▸ **EXERCISE MATERIAL**
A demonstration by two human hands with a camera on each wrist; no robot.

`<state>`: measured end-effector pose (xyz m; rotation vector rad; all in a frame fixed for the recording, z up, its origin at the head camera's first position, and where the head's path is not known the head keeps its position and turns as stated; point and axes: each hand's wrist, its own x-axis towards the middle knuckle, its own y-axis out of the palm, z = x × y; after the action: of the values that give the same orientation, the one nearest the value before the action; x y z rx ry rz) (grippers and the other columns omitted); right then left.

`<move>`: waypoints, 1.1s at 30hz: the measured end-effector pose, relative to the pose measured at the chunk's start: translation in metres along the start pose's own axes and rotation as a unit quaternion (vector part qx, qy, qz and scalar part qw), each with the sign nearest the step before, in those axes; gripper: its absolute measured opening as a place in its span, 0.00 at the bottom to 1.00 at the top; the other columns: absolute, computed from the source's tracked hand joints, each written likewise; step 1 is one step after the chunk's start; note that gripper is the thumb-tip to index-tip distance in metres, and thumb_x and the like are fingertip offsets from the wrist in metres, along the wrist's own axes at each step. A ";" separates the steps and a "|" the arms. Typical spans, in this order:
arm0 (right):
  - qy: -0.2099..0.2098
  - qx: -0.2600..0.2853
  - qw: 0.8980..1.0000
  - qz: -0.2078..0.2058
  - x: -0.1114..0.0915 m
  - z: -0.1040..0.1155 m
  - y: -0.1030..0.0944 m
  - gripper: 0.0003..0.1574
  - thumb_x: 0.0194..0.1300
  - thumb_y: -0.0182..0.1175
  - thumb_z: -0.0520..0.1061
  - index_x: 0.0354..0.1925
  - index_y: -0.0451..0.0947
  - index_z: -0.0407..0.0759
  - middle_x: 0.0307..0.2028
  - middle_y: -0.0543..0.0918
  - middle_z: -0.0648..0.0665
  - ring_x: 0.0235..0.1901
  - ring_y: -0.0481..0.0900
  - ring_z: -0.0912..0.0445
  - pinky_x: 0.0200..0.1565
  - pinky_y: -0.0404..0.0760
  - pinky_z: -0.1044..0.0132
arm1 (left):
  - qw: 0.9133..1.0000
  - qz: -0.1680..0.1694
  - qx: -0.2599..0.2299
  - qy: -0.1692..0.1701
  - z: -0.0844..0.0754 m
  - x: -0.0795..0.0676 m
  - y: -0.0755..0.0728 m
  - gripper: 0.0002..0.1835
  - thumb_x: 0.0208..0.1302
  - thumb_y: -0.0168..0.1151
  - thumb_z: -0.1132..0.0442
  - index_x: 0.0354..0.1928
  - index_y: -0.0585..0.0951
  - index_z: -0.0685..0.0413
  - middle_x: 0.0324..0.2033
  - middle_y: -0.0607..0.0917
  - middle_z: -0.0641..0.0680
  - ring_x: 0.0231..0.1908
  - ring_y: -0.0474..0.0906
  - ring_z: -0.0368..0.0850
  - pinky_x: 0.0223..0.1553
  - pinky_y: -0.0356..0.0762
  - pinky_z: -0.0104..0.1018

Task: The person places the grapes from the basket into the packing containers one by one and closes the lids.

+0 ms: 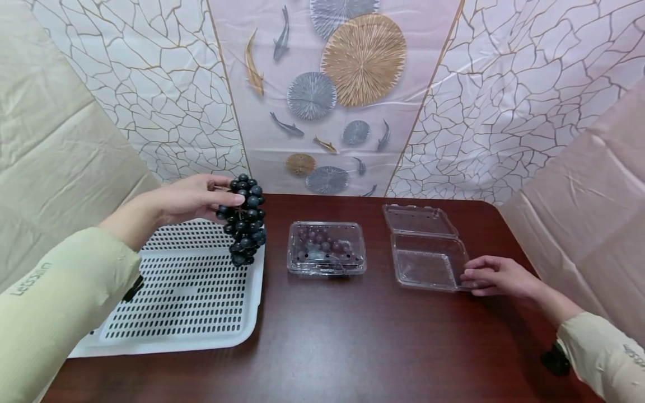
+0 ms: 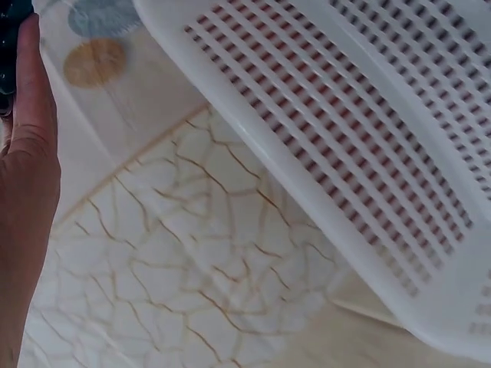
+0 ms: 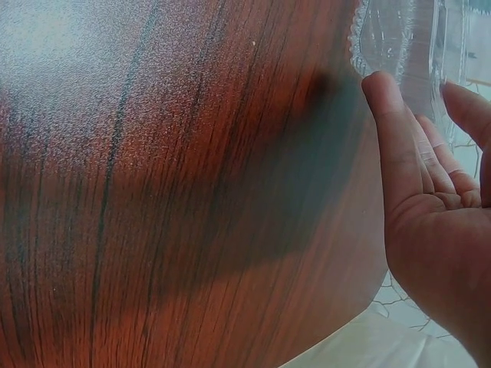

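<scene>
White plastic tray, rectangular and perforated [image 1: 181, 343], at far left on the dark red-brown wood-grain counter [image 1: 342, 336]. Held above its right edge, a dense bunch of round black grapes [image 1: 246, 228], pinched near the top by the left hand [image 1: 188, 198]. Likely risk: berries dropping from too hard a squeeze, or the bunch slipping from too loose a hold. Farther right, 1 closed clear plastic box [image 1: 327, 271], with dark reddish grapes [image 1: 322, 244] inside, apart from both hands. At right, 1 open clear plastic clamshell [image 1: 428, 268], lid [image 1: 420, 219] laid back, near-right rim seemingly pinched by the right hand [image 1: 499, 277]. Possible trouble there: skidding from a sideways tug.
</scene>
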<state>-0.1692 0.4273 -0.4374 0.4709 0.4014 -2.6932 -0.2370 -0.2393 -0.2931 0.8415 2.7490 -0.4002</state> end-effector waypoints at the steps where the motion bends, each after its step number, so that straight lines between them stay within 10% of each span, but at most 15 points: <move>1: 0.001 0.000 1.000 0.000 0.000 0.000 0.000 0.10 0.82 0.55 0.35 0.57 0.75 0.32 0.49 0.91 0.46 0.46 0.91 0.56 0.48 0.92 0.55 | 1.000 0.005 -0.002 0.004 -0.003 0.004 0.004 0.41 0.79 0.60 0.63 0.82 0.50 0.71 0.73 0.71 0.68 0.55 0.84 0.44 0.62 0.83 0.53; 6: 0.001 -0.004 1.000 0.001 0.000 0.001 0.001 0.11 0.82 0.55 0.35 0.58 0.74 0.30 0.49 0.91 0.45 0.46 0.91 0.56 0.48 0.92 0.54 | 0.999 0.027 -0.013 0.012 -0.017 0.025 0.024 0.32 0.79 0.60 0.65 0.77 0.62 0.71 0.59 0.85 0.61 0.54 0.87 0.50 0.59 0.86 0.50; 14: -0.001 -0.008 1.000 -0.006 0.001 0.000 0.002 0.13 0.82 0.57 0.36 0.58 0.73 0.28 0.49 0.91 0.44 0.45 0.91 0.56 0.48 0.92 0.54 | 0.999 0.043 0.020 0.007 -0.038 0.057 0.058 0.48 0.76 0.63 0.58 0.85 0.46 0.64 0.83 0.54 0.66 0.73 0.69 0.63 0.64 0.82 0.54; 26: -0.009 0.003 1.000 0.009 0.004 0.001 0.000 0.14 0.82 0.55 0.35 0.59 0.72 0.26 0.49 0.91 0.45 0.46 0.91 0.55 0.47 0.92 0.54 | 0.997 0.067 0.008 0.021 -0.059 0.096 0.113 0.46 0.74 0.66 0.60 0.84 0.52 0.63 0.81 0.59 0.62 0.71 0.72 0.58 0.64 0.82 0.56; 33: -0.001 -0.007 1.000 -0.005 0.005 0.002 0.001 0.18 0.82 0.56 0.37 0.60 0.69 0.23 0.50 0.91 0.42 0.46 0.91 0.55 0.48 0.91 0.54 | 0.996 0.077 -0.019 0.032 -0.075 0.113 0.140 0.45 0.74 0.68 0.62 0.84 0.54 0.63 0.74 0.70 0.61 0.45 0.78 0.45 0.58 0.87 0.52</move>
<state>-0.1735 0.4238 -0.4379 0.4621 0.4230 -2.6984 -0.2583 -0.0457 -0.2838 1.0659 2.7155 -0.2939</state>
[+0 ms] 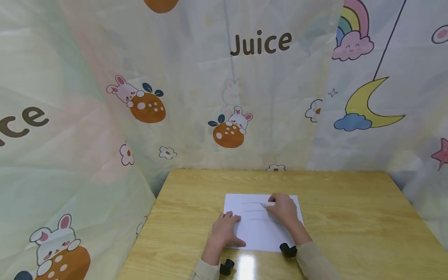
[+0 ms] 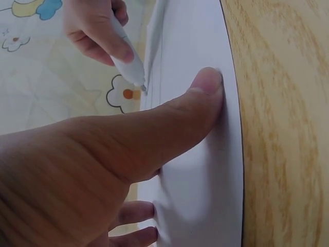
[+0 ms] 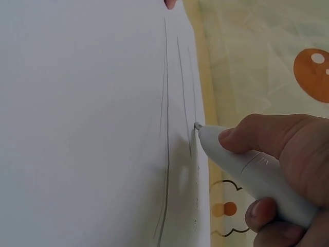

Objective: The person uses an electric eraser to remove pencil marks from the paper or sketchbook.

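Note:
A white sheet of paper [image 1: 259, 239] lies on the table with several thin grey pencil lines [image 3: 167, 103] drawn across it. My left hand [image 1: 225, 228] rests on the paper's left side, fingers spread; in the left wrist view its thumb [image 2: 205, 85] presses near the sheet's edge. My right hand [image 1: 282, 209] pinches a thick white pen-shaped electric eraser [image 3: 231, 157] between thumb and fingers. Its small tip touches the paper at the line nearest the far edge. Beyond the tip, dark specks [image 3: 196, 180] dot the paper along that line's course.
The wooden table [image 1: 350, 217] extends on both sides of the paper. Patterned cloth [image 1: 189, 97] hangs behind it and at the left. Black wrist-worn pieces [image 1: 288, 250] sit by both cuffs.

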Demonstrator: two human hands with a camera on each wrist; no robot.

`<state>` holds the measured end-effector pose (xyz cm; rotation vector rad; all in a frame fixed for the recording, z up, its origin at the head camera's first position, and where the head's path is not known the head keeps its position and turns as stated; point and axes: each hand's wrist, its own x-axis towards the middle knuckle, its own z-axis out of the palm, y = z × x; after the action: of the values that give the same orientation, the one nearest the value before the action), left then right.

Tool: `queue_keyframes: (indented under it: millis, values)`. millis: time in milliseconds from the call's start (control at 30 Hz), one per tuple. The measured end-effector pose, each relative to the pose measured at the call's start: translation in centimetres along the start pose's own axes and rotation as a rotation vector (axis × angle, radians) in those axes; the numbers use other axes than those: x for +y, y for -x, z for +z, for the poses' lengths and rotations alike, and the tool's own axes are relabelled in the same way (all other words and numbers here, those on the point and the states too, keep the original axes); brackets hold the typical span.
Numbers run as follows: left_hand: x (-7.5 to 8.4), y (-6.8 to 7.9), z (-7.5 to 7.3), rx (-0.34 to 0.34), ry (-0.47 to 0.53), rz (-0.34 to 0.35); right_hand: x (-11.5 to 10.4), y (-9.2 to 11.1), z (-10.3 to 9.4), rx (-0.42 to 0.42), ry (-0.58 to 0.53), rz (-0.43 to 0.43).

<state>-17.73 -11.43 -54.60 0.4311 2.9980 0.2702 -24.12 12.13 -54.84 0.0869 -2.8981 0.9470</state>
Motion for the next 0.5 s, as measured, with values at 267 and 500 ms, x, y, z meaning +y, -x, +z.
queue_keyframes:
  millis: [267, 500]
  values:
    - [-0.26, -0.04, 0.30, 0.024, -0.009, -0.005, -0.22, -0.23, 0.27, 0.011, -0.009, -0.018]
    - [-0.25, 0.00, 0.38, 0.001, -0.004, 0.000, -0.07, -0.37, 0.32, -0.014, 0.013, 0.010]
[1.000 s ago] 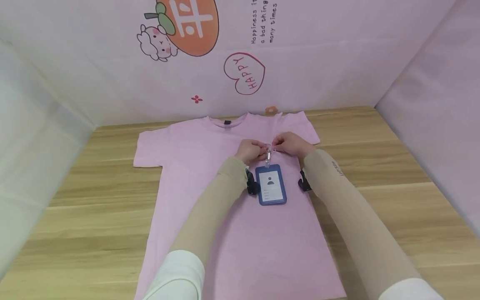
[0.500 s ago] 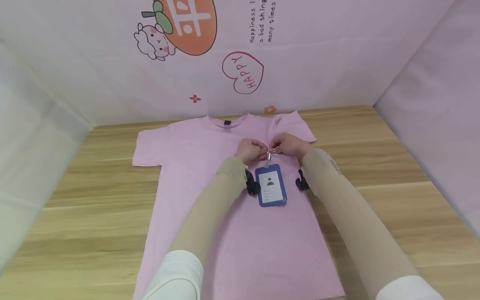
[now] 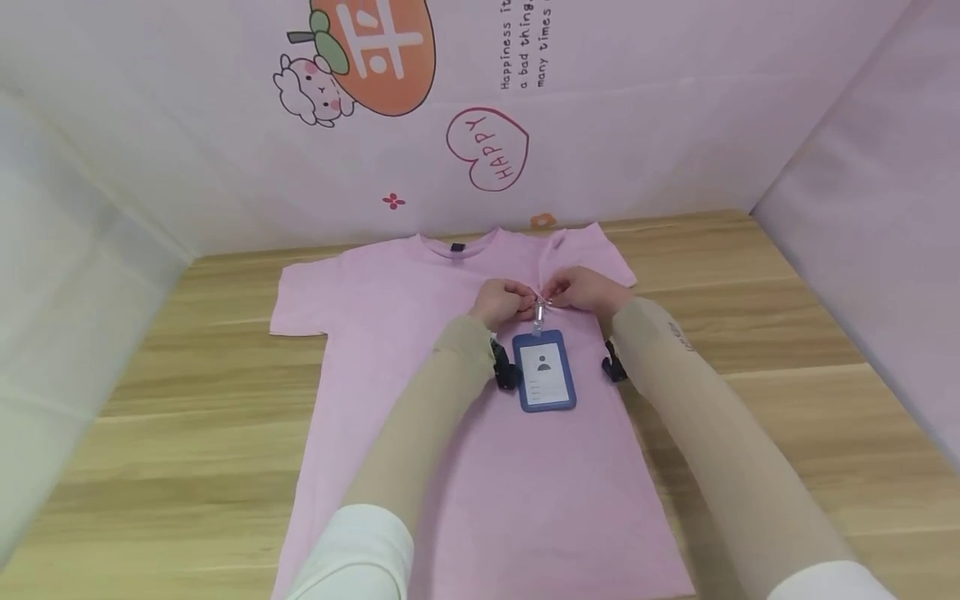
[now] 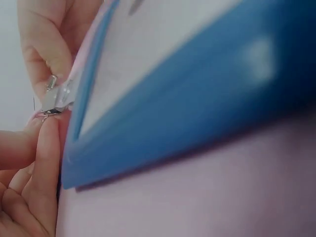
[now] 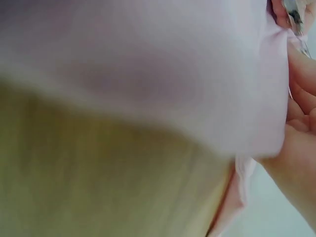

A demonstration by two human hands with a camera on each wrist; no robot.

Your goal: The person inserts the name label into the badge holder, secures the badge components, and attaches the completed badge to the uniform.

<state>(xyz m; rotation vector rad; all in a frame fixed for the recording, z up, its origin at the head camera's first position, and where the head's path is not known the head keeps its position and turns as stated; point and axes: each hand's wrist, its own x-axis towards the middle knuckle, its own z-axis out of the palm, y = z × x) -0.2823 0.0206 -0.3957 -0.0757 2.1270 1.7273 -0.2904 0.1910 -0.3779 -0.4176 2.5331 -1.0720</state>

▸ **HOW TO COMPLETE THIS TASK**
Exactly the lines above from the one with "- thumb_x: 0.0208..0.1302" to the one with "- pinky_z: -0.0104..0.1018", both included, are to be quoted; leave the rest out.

▸ **FINISHED EXERCISE**
  - thumb_x: 0.0208..0.1302
  - thumb_y: -0.0168..0.1151
  - thumb_z: -0.1132..0.0442
  - index_x: 0.0354..0.1928
  - index_y: -0.0585..0.0951
  - index_z: -0.0685..0.0413
  - middle_x: 0.0324..0.2033
  - middle_y: -0.0607..0.0917
  - middle_z: -0.0641..0.0680
  - ring_x: 0.0231..0.1908
  - ring_y: -0.0474..0.0906
  - ring_z: -0.0368..0.0850
  - pinky_x: 0.0223..0.1553
  - pinky_y: -0.0356..0.0762
  - pinky_z: -0.0104..0.1018

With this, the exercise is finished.